__The problem__: Reproduce the opening lines of the records exactly, up to and including the line in which "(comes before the" occurs.

__Exercise materials__:
----
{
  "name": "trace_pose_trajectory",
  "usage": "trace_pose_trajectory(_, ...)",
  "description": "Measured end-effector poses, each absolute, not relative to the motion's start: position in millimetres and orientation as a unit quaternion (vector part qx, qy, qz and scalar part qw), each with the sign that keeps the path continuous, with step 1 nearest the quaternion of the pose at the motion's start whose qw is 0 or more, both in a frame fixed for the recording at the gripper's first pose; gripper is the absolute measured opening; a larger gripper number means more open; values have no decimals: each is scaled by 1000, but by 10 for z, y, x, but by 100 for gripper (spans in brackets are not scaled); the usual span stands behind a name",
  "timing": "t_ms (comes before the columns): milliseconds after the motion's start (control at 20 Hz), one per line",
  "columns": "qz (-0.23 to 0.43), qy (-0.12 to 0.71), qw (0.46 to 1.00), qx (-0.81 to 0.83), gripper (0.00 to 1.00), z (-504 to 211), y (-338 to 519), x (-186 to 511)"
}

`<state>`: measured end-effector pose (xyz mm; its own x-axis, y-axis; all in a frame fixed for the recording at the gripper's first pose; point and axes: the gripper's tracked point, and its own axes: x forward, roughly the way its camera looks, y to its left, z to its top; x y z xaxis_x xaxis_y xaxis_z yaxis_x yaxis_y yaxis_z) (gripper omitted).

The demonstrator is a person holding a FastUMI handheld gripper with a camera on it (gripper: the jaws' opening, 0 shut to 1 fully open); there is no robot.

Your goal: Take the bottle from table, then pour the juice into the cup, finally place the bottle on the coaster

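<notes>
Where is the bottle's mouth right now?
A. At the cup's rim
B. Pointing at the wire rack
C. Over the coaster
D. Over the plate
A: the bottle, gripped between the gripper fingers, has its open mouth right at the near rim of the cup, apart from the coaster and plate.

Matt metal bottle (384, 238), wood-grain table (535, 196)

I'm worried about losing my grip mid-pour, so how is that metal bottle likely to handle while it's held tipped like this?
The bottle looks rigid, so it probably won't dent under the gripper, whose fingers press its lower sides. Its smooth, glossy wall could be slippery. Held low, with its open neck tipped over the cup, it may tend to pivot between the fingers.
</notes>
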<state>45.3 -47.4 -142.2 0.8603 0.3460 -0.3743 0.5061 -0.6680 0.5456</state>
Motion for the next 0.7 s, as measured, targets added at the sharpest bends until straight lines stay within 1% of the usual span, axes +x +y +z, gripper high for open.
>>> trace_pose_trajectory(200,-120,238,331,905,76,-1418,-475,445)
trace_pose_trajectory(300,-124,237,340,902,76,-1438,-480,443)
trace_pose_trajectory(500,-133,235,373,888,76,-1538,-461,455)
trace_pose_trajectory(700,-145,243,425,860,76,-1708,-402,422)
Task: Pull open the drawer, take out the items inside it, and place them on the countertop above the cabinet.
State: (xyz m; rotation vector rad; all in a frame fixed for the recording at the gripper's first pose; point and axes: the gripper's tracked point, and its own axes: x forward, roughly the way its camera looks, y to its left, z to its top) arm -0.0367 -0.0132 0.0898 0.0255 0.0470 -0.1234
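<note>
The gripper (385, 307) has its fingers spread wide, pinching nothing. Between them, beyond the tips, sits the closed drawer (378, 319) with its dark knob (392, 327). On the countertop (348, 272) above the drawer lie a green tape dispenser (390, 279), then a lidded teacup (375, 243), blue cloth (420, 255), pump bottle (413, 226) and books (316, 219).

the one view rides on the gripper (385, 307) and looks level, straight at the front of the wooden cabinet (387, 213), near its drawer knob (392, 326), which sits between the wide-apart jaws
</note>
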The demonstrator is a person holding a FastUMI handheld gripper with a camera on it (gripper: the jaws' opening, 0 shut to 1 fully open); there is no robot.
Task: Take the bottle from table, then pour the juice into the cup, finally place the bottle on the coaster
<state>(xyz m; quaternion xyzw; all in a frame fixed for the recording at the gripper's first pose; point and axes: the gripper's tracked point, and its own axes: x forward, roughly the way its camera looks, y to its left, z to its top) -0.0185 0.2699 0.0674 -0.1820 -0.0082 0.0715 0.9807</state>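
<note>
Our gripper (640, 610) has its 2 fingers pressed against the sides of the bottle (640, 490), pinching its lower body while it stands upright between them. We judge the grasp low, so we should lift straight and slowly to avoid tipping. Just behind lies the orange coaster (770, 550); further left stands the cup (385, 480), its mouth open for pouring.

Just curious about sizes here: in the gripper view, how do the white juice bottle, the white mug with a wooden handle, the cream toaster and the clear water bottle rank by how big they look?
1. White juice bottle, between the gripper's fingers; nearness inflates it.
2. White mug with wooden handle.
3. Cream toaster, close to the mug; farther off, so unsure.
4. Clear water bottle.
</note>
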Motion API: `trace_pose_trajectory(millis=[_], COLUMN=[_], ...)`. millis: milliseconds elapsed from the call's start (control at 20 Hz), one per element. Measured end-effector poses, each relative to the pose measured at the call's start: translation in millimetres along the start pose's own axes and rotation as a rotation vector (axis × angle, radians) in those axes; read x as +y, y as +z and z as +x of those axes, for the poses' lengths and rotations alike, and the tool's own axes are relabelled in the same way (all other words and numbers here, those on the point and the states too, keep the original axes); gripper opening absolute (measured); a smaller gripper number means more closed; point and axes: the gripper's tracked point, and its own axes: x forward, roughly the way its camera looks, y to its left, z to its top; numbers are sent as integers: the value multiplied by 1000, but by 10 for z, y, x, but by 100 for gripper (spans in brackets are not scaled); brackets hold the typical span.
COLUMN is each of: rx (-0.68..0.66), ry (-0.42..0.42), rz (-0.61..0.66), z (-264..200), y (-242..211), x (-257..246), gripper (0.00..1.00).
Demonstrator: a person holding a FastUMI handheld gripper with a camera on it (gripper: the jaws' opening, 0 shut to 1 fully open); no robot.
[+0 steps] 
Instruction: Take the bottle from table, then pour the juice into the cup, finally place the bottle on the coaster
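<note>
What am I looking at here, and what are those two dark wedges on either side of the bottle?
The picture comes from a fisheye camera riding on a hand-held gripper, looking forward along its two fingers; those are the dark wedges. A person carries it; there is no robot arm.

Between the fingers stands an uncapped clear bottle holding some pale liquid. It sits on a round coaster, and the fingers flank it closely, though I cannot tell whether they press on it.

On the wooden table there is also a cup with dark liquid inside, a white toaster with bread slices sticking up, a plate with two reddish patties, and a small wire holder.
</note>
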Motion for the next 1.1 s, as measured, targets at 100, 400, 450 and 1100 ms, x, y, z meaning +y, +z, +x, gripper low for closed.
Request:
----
__Task solution__:
{
  "name": "trace_pose_trajectory",
  "usage": "trace_pose_trajectory(_, ...)",
  "description": "Measured end-effector poses, each absolute, not relative to the motion's start: position in millimetres and orientation as a unit quaternion (vector part qx, qy, qz and scalar part qw), each with the sign that keeps the path continuous, with step 1 nearest the quaternion of the pose at the motion's start whose qw is 0 or more, both in a frame fixed for the recording at the gripper's first pose; gripper is the absolute measured opening; a larger gripper number means more open; values have no decimals: each is scaled by 1000, but by 10 for z, y, x, but by 100 for gripper (spans in brackets are not scaled); the usual span stands behind a name",
  "timing": "t_ms (comes before the columns): milliseconds after the motion's start (control at 20 Hz), one per line",

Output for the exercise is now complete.